▶ THE TASK
Output the listing below exactly, minus its images.

--- START ---

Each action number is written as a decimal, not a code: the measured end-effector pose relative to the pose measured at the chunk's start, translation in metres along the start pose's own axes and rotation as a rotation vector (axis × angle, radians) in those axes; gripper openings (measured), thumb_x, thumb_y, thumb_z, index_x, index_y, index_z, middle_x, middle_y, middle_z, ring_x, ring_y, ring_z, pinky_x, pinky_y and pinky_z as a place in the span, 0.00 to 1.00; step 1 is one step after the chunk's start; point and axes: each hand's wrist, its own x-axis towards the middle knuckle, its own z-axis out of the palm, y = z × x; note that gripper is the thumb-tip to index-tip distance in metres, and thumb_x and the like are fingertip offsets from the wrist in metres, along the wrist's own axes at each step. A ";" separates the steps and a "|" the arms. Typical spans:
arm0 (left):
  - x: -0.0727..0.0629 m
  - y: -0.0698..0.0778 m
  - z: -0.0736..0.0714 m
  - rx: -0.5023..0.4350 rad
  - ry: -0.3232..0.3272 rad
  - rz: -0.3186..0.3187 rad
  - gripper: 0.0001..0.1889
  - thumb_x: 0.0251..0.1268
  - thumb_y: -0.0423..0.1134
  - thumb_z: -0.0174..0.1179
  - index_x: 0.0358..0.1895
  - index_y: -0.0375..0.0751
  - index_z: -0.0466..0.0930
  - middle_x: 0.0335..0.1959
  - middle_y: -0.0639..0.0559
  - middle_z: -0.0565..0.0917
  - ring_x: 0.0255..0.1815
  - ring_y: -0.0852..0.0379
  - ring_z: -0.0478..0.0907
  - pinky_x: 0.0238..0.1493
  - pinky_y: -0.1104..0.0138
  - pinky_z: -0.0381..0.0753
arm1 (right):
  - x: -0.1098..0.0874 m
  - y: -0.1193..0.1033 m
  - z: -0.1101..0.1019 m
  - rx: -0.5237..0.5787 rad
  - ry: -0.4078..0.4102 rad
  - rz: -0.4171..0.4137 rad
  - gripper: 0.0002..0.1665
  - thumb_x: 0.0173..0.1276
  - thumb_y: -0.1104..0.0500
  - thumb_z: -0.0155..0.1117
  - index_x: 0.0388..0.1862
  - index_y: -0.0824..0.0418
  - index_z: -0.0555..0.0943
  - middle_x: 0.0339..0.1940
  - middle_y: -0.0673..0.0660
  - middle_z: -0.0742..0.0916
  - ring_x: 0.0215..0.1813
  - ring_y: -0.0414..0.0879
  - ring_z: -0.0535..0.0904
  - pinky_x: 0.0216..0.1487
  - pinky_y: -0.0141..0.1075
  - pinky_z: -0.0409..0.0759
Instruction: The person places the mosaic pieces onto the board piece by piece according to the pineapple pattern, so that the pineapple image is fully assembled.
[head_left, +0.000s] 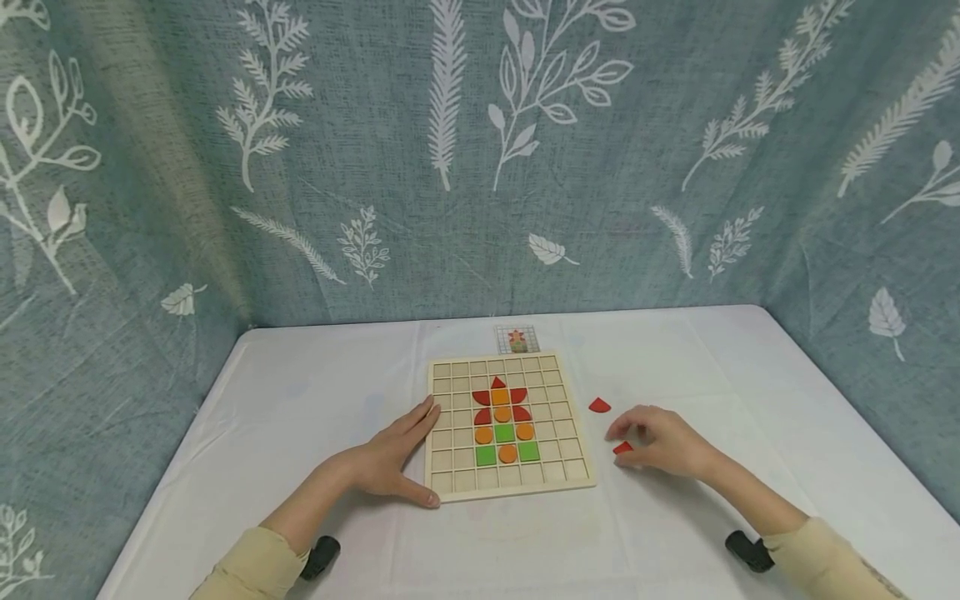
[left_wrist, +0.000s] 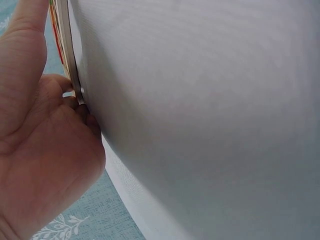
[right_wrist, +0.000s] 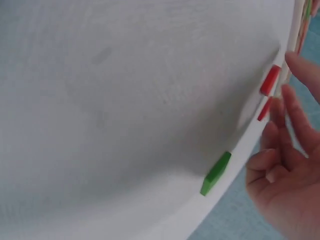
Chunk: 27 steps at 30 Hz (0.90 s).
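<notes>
A square wooden grid board (head_left: pixel 457 425) lies on the table, with red, orange and green pieces forming a flower-like pattern in its middle columns. My left hand (head_left: pixel 390 458) rests along its left edge, thumb at the near corner and fingers spread; the left wrist view shows the palm beside the board's rim. Right of the board, my right hand (head_left: pixel 663 442) hovers with fingers bent and thumb apart around a red wedge-shaped piece (head_left: pixel 623 447). Another red piece (head_left: pixel 599 405) lies just beyond the fingertips. A green piece (right_wrist: pixel 216 174) shows below the right hand in its wrist view.
A small transparent pattern card (head_left: pixel 517 339) with a flower picture lies behind the board's far edge. White cloth (head_left: pixel 337 367) covers the table. Patterned blue-green curtains (head_left: pixel 480 250) hang along the back and both sides.
</notes>
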 end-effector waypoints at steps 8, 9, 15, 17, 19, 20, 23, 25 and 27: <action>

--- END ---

▶ OUTPUT FOR THIS EXERCISE
Each action number is written as a decimal, not a code: the measured end-effector pose relative to the pose measured at the chunk's start, translation in metres along the start pose's own axes and rotation as a rotation vector (axis × angle, radians) in those axes; gripper openings (measured), thumb_x, thumb_y, thumb_z, index_x, index_y, index_z, middle_x, middle_y, middle_z, ring_x, ring_y, ring_z, pinky_x, pinky_y and pinky_z as a place in the span, 0.00 to 1.00; step 1 is one step after the chunk's start; point and axes: each hand's wrist, its own x-axis towards the middle knuckle, its own z-axis out of the palm, y = z × x; note that gripper is the thumb-tip to index-tip distance in metres, and thumb_x and the like are fingertip offsets from the wrist in metres, along the wrist's own axes at each step. A ";" separates the steps and a "|" the arms. Typical spans:
arm0 (left):
  - x: -0.0727..0.0629 m
  - y: -0.0698..0.0778 m
  - z: -0.0736..0.0714 m
  - rx: -0.5023..0.4350 rad
  - ry: -0.3232..0.3272 rad
  - rz: -0.3186..0.3187 rad
  - gripper: 0.0001..0.1889
  - thumb_x: 0.0251..0.1268
  - thumb_y: -0.0423..0.1134
  - thumb_z: -0.0174..0.1179
  - index_x: 0.0358..0.1895
  - index_y: -0.0375..0.0751
  - index_z: -0.0466..0.0930
  - middle_x: 0.0335..0.1959
  - middle_y: -0.0639..0.0559
  - middle_z: -0.0565..0.0917
  - ring_x: 0.0255..0.1815
  - ring_y: -0.0852..0.0379
  - ring_z: -0.0478..0.0907
  - pinky_x: 0.0238..0.1493
  - pinky_y: -0.1104..0.0138
  - pinky_z: -0.0381..0.0753
arm1 (right):
  - x: -0.1098..0.0874 m
  - y: -0.1193..0.1033 m
  - z: -0.1101..0.1019 m
  - rx: -0.5237..0.5787 rad
  - ry: -0.4078..0.4102 rad
  - rz: -0.4171..0.4137 rad
  - gripper: 0.0002..0.1665
  - thumb_x: 0.0173..0.1276
  - thumb_y: -0.1104..0.0500
  - thumb_z: -0.0155..0.1117
  - index_x: 0.0388..0.1862
  - index_y: -0.0824..0.0418
  - index_z: -0.0555..0.0943
  - middle_x: 0.0339..0.1940
  - middle_y: -0.0673..0.0660
  - middle_z: -0.0742..0.0916
  - ring_x: 0.0215..0.1813
  - ring_y: -0.0414..0.0879
  - ring_z: -0.0535..0.0904
  - pinky_x: 0.0216..0.1487
  - pinky_y: -0.0141..0.1075
  - pinky_z: -0.0409..0.0759
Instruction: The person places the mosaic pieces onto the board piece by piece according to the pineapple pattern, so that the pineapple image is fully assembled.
[head_left, +0.000s] 
[left_wrist, +0.000s] 
[right_wrist, +0.000s] 
Chunk: 27 steps at 30 Hz (0.90 s).
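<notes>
A square wooden grid board (head_left: pixel 457 425) lies on the table, with red, orange and green pieces forming a flower-like pattern in its middle columns. My left hand (head_left: pixel 390 458) rests along its left edge, thumb at the near corner and fingers spread; the left wrist view shows the palm beside the board's rim. Right of the board, my right hand (head_left: pixel 663 442) hovers with fingers bent and thumb apart around a red wedge-shaped piece (head_left: pixel 623 447). Another red piece (head_left: pixel 599 405) lies just beyond the fingertips. A green piece (right_wrist: pixel 216 174) shows below the right hand in its wrist view.
A small transparent pattern card (head_left: pixel 517 339) with a flower picture lies behind the board's far edge. White cloth (head_left: pixel 337 367) covers the table. Patterned blue-green curtains (head_left: pixel 480 250) hang along the back and both sides.
</notes>
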 end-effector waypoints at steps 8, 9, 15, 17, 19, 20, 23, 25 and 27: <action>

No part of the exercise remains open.